Considered a freak by other kids, Surya
creates a bond with a Supri (Radhika Madan), a little girl with an abusive
father and they try and protect each other but eventually Surya's father
decides the boy needs to be isolated for his own safety. They move away where
with the advice of his grandfather (Mahesh Manjrekar) Surya dreams of becoming
a kung fu hero - after watching hundreds of videos of Bruce Lee, Jackie Chan
- and saving the world from necklace snatchers. And in particular one video
in which a one-legged man beats 100 men in a fight impresses him - and the
video is pretty cool. One-Armed we know about, but one legged is even harder!

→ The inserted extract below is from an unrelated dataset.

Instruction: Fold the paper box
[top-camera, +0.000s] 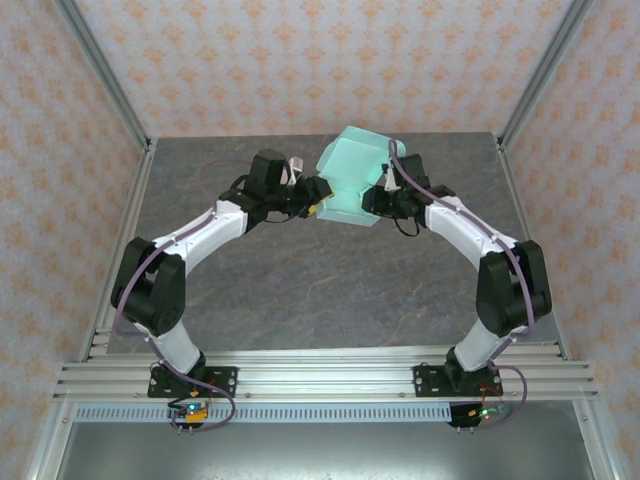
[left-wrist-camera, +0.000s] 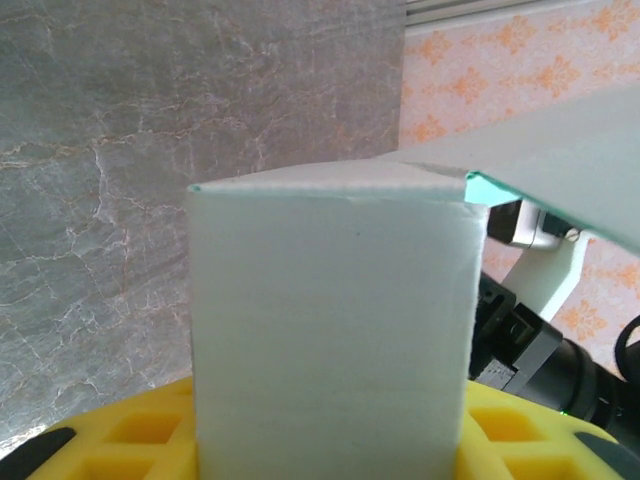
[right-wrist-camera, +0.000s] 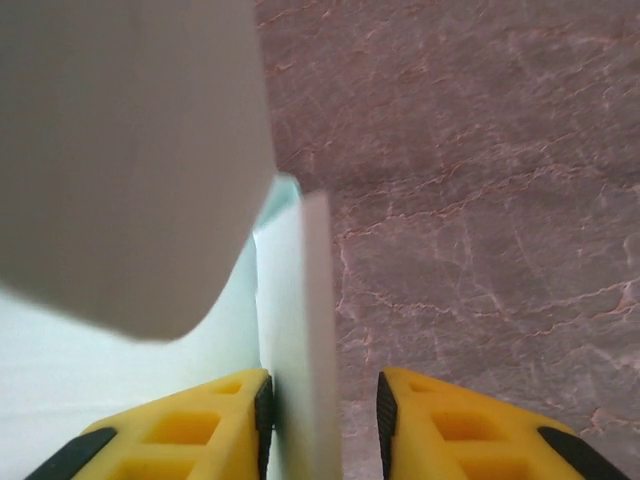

In a sense Surya never grows up - he is
a man-child with thoughts of wearing a mask and saving the day - and practices
kung fu from the movies obsessively. Finally, he ventures out into the real
world and comes across a woman who is beating the daylights out of a group
of men with her own martial arts. He falls in love on the spot. This of course
turns out to be his friend from childhood Supri, who learned her fighting
skills from . . . the one legged man (Gulshan Devaiah) who is now a sotted
drunk.
This all leads to a delightful story of
redemption, revenge and salvation among a series of bang bang fights that
are well choreographed and enjoyably exaggerated. I have no idea what the
real life martial skills of these actors are - but they do a fine job of
faking it here with some great athletic moves right out of Hong Kong. Though
the film never stops for a musical number, there is a constant series of
songs that play either in the background or over the story and they fit like
a glove. All of the actors are terrific - hopefully the young actors will
go on to some good films and the two veterans playing the grandfather and
the one legged man are great (he actually has a dual role as his no good
villain brother). I can't really pin it down but I have a feeling that this
director has seen Stephen Chow's Kung Fu Hustle a few times but maybe not
- but they share the same anything goes spirit.